Les propos tenus par l'adjudicataire lors de la réunion du 20 février 2020, tels que relatés par le recourant, sont contestés. L'adjudicataire évoque une sous-traitance. L'audition de deux témoins est proposée à la chambre administrative par le recourant. Or, il s'agirait des sous-traitants de l'adjudicataire. L'utilité des enquêtes apparaît ainsi de prime abord relative. La réunion s'est par ailleurs tenue avant le dépôt des soumissions. Les parties ne pouvaient en conséquence pas savoir, ou à tout le moins être certaines, qu'elles seraient seules à soumissionner, ce qui semble relativiser en l'état l'argumentation du recourant, lequel se limite à affirmer que la visite était obligatoire, ce qui, de prime abord, ne ressort d'aucune pièce du dossier.

Pour le surplus, ce dernier remet en cause les évaluations faites par le pouvoir adjudicateur, lequel dispose toutefois d'un large pouvoir d'appréciation. Ce faisant, il apparaît que le recourant substituerait sa propre appréciation à celle du pouvoir adjudicateur, ce qu'il ne serait pas autorisée à faire (ATA/227/2019 du 5 mars 2019 consid. 5 et les références citées).

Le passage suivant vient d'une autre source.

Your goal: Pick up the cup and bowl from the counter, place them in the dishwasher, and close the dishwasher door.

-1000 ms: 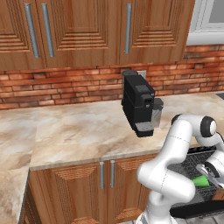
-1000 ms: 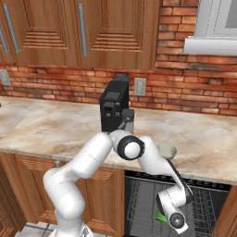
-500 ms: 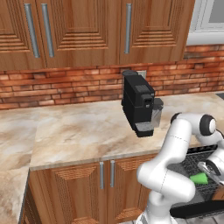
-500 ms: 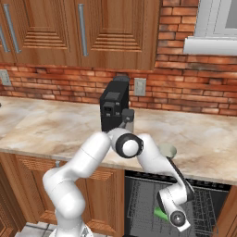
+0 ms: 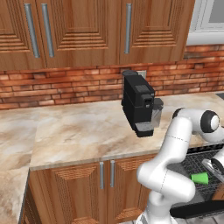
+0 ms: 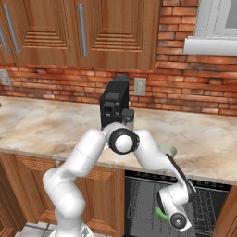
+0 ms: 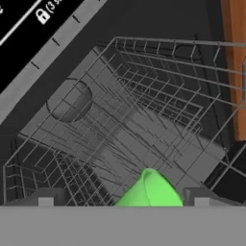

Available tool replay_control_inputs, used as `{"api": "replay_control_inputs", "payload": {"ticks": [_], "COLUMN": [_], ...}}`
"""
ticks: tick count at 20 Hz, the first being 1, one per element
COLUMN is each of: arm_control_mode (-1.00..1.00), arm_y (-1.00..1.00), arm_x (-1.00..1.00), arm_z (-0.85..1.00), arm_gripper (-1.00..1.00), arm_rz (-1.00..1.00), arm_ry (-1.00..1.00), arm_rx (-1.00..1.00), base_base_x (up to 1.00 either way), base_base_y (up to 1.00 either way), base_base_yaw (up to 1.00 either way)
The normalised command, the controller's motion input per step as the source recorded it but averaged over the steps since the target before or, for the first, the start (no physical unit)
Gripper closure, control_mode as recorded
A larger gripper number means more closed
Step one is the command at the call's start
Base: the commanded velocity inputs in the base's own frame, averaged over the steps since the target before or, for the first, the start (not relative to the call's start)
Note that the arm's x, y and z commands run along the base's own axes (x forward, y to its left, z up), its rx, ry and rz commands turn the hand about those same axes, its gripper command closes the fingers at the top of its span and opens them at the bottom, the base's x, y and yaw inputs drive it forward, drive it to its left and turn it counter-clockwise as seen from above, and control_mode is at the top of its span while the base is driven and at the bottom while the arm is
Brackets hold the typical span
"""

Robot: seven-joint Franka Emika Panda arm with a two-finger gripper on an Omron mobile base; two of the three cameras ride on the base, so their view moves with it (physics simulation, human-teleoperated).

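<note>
The fingers [image 7: 120, 198] stand open on either side of the green cup [image 7: 150, 190], which lies in the dishwasher [image 7: 144, 120] rack.

The white arm reaches from the lower left down into the open dishwasher [image 6: 139, 203], where a sliver of the green cup [image 6: 160, 214] shows beside its wrist. The pale bowl [image 6: 170, 150] sits on the marbled counter [image 6: 41, 129], right of the black coffee machine [image 6: 115, 105].
</note>
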Motion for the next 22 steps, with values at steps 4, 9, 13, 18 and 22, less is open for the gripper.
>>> {"api": "replay_control_inputs", "payload": {"ticks": [4,9,13,18,22], "arm_control_mode": [-1.00,-1.00,-1.00,-1.00,-1.00], "arm_y": [0.00,0.00,0.00,-0.01,-0.16], "arm_x": [-0.29,-0.18,-0.08,-0.04,-0.01], "arm_z": [0.63,0.66,0.64,0.57,0.64], "arm_gripper": [-1.00,-1.00,-1.00,-1.00,-1.00], "arm_rz": [0.00,0.00,0.00,0.00,0.00], "arm_ry": [-0.04,-0.01,0.00,0.01,0.02], "arm_rx": [0.00,0.00,0.07,0.19,0.26], "base_base_x": [0.00,0.00,0.00,0.00,0.00], "base_base_y": [0.00,0.00,0.00,0.00,0.00], "base_base_yaw": [0.00,0.00,0.00,0.00,0.00]}}
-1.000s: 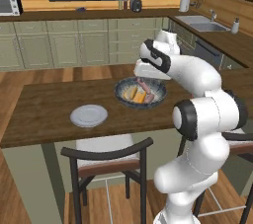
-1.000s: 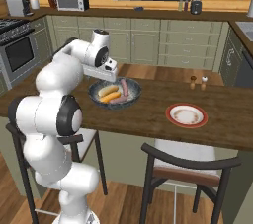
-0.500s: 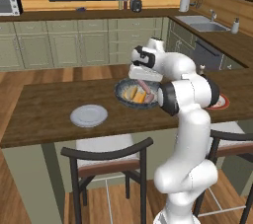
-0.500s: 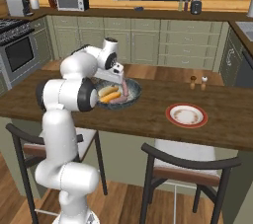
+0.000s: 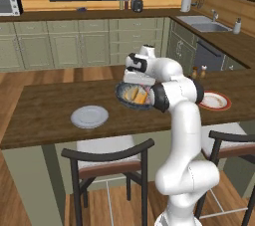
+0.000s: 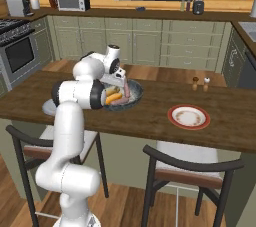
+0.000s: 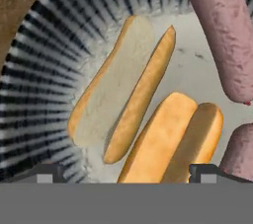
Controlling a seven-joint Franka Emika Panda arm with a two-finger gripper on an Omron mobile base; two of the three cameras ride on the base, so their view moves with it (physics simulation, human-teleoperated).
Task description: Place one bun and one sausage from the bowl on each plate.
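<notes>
Two buns lie in the bowl [image 7: 44, 70], both oblong, split lengthwise and golden-crusted; one bun [image 7: 123, 85] shows its pale crumbly cut face and leans against the bowl's ribbed, dark-and-pale striped wall, the other bun [image 7: 170, 141] lies just beside it toward the bowl's middle. Two sausages, smooth pinkish cylinders with rounded ends, lie beyond the buns: one long sausage [image 7: 222, 30] and a second sausage [image 7: 239, 151] seen only in part. The bowl's floor is pale mottled grey. The gripper [image 7: 126, 172] hangs just above the nearer bun, its two dark tips spread wide on either side of it, holding nothing. Left of the bowl on the brown wooden counter [image 5: 45, 110] sits a plain grey plate [image 5: 89, 116]; to the right, well apart, a white red-rimmed plate [image 5: 215, 101].
</notes>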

S'agissant de la pesée des intérêts, il existe un intérêt public prépondérant à la sécurité publique, que le recourant ne nie d'ailleurs pas, à ce qu'il puisse être procédé à la fauche des terrains concernés rapidement au mois de juin.

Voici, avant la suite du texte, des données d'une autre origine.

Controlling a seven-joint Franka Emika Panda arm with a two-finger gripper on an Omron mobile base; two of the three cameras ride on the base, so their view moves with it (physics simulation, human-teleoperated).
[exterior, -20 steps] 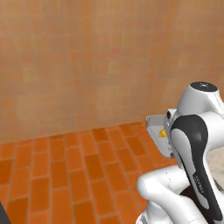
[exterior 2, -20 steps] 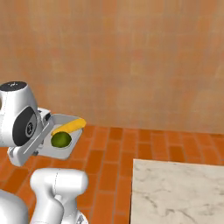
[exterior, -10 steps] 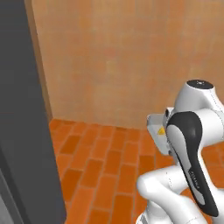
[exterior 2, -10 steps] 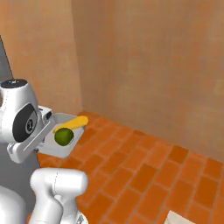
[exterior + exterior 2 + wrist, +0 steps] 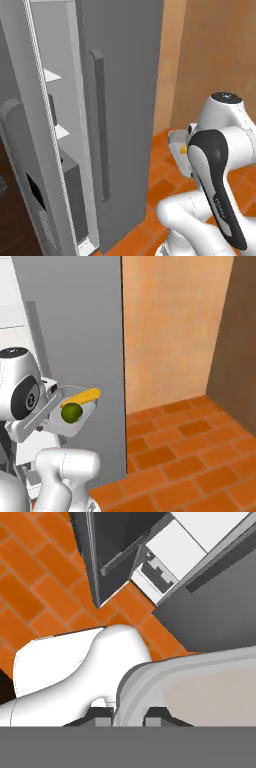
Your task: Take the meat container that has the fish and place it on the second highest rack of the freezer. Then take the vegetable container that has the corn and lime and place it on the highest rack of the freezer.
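Note:
My gripper (image 5: 129, 716) is shut on the rim of the grey vegetable container (image 5: 75, 415), held level in front of the arm. In it lie the yellow-orange corn (image 5: 81, 397) and the dark-green lime (image 5: 71, 412). The left base view gives one corner of the container (image 5: 176, 144) beside the arm. The freezer (image 5: 125, 75) stands close on the left, its door with the long bar handle (image 5: 101, 125) swung open. Two white shelves (image 5: 52, 76) show in the gap; I cannot tell which racks they are. The meat container with the fish is out of view.
Dark door bins (image 5: 75, 195) hang low on the freezer door. Orange brick floor (image 5: 190, 456) runs to a tan wall (image 5: 170, 331), with a dark wood cabinet (image 5: 242, 341) at the far right. The freezer's grey side (image 5: 80, 326) stands right behind the held container.
The whole picture has swung as the base turned: bare wall and floor gave way to the freezer. The container stays in my grip at the same height.

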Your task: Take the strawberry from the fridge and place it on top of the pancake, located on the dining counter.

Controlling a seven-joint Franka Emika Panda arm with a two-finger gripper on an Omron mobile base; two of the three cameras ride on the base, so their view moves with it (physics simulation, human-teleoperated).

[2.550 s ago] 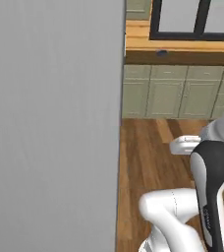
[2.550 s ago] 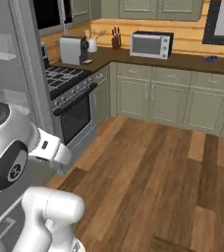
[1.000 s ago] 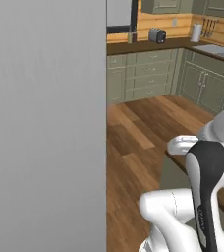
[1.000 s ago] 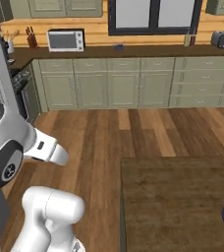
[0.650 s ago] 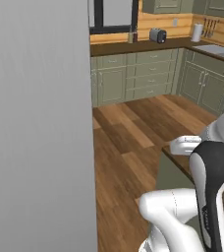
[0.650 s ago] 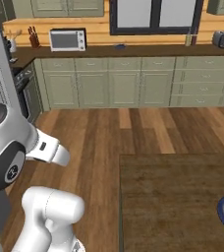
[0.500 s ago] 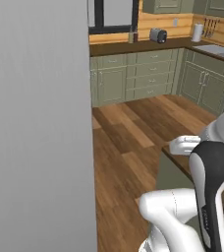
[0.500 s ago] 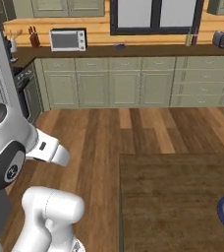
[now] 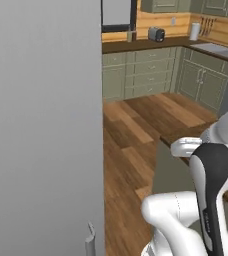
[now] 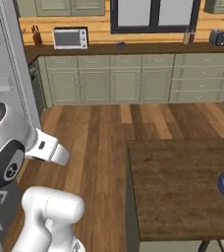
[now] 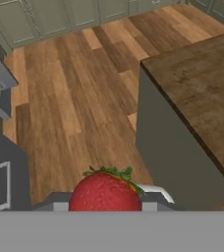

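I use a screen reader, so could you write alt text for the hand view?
A red strawberry with green leaves sits close up at the bottom, held in the claw. Beyond it are wooden floorboards, with the dark brown top and green side of the dining counter on the right.

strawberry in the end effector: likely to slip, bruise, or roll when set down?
The strawberry looks small, rounded and glossy, so it could slip in a loose pinch. As soft fruit it probably bruises under a hard squeeze. With no flat base showing, it may roll once released on the dining counter.
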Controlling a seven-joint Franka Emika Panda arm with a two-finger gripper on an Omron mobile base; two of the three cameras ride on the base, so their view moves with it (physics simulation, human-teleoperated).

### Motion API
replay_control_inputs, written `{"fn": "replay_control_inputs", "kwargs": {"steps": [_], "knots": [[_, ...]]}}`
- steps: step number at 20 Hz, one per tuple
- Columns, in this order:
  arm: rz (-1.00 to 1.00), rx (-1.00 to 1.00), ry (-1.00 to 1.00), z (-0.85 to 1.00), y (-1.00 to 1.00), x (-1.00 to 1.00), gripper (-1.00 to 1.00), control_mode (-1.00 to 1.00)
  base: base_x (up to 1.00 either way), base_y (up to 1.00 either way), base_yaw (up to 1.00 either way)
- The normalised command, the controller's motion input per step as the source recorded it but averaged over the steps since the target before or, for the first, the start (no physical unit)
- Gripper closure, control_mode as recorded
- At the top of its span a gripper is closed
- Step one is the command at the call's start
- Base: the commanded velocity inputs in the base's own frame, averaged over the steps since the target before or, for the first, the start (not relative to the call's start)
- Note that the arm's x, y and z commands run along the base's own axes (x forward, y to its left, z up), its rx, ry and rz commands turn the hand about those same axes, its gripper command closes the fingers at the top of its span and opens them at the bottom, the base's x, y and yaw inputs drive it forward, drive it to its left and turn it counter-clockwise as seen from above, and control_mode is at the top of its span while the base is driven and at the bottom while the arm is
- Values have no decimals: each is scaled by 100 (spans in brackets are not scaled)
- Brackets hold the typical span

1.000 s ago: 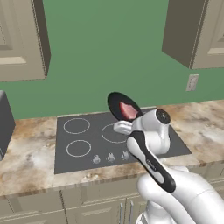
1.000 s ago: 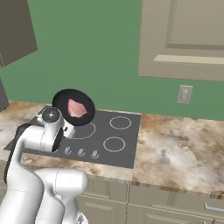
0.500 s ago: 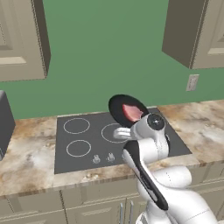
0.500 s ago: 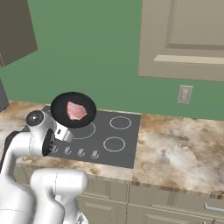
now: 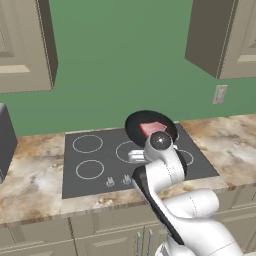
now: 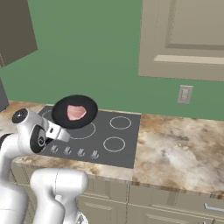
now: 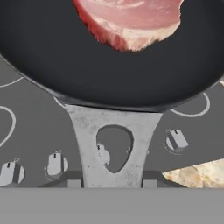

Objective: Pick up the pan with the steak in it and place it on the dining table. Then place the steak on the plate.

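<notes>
Above the cooktop [image 5: 100, 160], the gripper [image 7: 109, 181] apparently clamps the black pan's [image 7: 109, 65] grey handle; pink steak [image 7: 131, 19] inside.

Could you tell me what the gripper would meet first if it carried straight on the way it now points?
The gripper is shut on the grey handle of the round black pan; straight ahead lies the pan itself, then probably the pink steak.
</notes>
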Motion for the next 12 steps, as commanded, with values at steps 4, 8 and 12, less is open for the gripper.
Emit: {"fn": "replay_control_inputs", "kwargs": {"steps": [4, 8, 12], "knots": [[-6, -3, 0, 2, -13, -18, 100, -100, 0, 0, 0], [-6, -5, 0, 2, -9, -25, 100, -100, 0, 0, 0], [-6, -4, 0, 7, -16, -38, 100, -100, 0, 0, 0]]}}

En définitive, rien ne permet de considérer, à ce stade et sur la base d'un examen sommaire, que les griefs du recourant soient suffisamment fondés pour permettre de restituer l'effet suspensif au recours.

6) Le rejet de la requête lève l'interdiction de conclure le contrat d'exécution de l'offre prononcée par la chambre de céans le 8 mai 2020.

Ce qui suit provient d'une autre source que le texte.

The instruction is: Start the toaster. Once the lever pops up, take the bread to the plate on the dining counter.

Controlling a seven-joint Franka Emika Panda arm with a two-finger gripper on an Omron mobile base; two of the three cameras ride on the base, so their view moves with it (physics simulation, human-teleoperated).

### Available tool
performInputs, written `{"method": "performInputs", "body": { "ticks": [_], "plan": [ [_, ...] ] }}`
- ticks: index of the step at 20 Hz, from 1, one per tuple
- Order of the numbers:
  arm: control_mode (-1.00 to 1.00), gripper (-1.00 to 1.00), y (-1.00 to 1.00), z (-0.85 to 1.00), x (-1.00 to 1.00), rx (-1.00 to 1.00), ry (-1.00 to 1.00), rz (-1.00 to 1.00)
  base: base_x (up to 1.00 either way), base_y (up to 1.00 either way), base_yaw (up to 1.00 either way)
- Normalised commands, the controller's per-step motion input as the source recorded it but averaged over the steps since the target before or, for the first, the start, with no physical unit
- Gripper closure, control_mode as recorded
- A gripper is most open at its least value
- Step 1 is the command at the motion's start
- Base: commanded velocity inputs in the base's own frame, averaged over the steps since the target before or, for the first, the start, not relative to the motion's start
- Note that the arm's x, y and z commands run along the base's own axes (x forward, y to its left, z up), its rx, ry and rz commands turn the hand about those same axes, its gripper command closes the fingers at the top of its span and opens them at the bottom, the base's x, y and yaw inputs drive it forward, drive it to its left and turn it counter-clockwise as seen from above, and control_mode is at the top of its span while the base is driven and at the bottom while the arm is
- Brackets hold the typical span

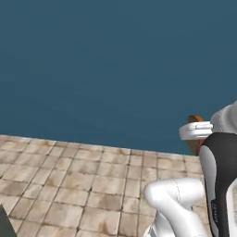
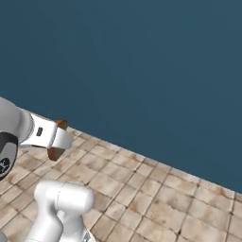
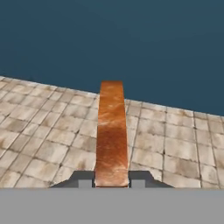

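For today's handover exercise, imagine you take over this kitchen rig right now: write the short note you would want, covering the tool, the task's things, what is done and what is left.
Tool: shut on the bread, gripping the slice edge-on by its crust; the slice sticks out ahead of the fingers.
Bread: held in the air above the tiled floor, in front of a plain blue wall.
Done: the slice is in the tool, so it is already out of the toaster.
Left: drive to the dining counter, find the plate there, and set the slice on it.
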Motion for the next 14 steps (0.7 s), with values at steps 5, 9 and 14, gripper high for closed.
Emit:
{"method": "performInputs", "body": {
  "ticks": [5, 9, 14],
  "plan": [
    [1.0, 1.0, 0.0, 0.0, 0.0, 0.0, 0.0, 0.0, 0.75, -0.41, 0.38],
    [1.0, 1.0, 0.0, 0.0, 0.0, 0.0, 0.0, 0.0, 0.57, -0.23, 0.47],
    [1.0, 1.0, 0.0, 0.0, 0.0, 0.0, 0.0, 0.0, 0.58, -0.22, 0.64]
  ]
}}
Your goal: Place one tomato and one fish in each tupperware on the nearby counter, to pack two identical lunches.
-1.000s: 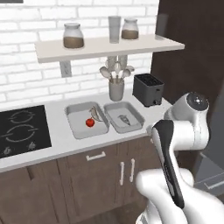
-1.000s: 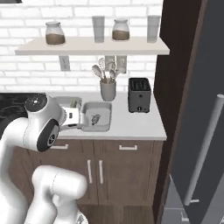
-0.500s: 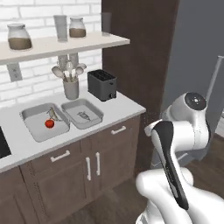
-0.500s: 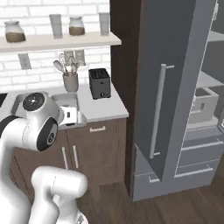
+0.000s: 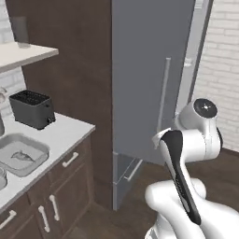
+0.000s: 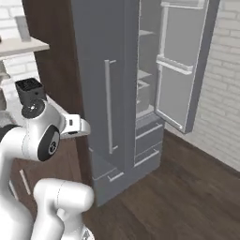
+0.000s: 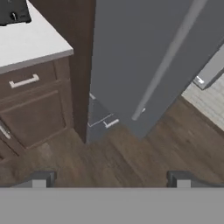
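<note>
Here, at the far left edge of the left base view, a tupperware (image 5: pixel 23 154) lies on the counter (image 5: pixel 70 128) with a fish (image 5: pixel 21 157) in it. Just above it, in the left middle of the frame, the toaster (image 5: pixel 31 108) stands on the counter under the shelf (image 5: pixel 23 53) at upper left. The drawer fronts (image 5: pixel 65 182) fill the lower left. In the centre stands the tall grey fridge (image 5: pixel 149 79), its door handle running down the middle; the arm (image 5: pixel 186 154) rises at lower right. In the right base view the fridge door (image 6: pixel 180 61) hangs open at upper right. In the hand view the gripper (image 7: pixel 111 179) sits at the bottom centre over the wooden floor (image 7: pixel 144 153), jaws spread wide and holding nothing.
</note>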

7) Il sera statué sur les frais de la présente décision avec l'arrêt au fond.


PAR CES MOTIFS
LA CHAMBRE ADMINISTRATIVE

refuse d'octroyer l'effet suspensif au recours ;

réserve le sort des frais de la procédure jusqu'à droit jugé au fond ;

dit que, conformément aux art. 82 ss de la loi fédérale sur le Tribunal fédéral du 17 juin 2005 (LTF-RS 173.110),  la présente décision peut être portée dans les trente jours qui suivent sa notification par-devant le Tribunal fédéral ;

- par la voie du recours en matière de droit public :

si la valeur estimée du mandat à attribuer n'est pas inférieure aux seuils déterminants de la loi fédérale du 16 décembre 1994 sur les marchés publics ou de l'accord du 21 juin 1999 entre la Confédération suisse et la Communauté européenne sur certains aspects relatifs aux marchés publics ;

si elle soulève une question juridique de principe ;

- par la voie du recours constitutionnel subsidiaire, aux conditions posées par les
art. 113 ss LTF ;

le mémoire de recours doit indiquer les conclusions, motifs et moyens de preuve et porter la signature du recourant ou de son mandataire ; il doit être adressé au Tribunal fédéral, 1000 Lausanne 14, par voie postale ou par voie électronique aux conditions de
l'art. 42 LTF. La présente décision et les pièces en possession du recourant, invoquées comme moyens de preuve, doivent être jointes à l'envoi ;

communique la présente décision à Me Christian Grosjean, avocat du recourant ainsi qu'à Me Bruno Megevand, avocat de Monsieur Christophe BAUMGARTNER et à Genève Aéroport.

 

 

Le vice-président :

 

 

 

C. Mascotto

 

 

 

 

 


 

Copie conforme de cette décision a été communiquée aux parties.